[Start of Attachment]

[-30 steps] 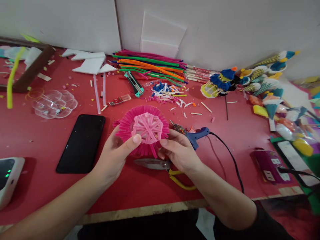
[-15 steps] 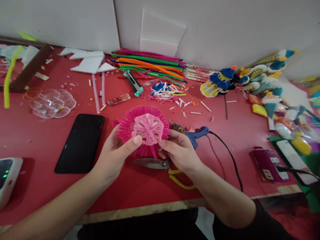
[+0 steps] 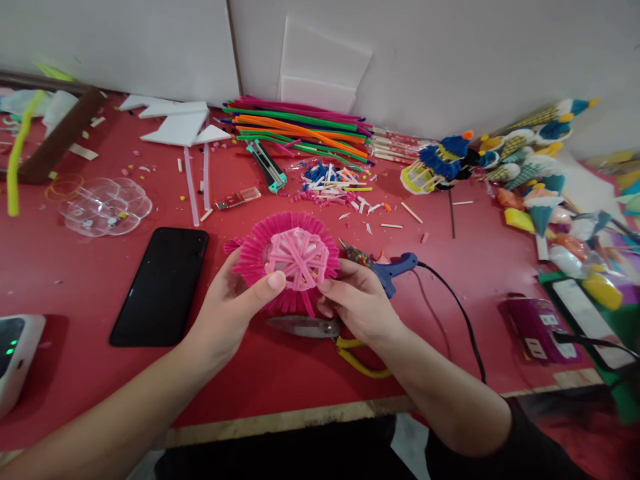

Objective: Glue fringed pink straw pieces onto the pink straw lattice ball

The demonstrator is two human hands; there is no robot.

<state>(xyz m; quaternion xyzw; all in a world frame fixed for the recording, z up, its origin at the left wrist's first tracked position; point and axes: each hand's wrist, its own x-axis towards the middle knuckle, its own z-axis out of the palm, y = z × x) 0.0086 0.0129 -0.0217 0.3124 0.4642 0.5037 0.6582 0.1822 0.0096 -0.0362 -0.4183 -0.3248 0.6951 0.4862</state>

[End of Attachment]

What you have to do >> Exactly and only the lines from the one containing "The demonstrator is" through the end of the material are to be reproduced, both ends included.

Worked solution >>
The demonstrator is two human hands; there is no robot.

<state>(xyz m; quaternion xyzw; all in a world frame fixed for the recording, z up, its origin at the left wrist's first tracked position; point and axes: each hand's wrist, its own x-axis towards the middle knuckle, its own z-axis out of the palm, y = z × x) 0.0086 0.0129 -0.0217 0.3124 0.4642 0.5037 0.6582 0.1822 0.0096 -0.0362 -0.4183 -0.3248 0.6951 0.4862</state>

Nothing else is required for this exercise.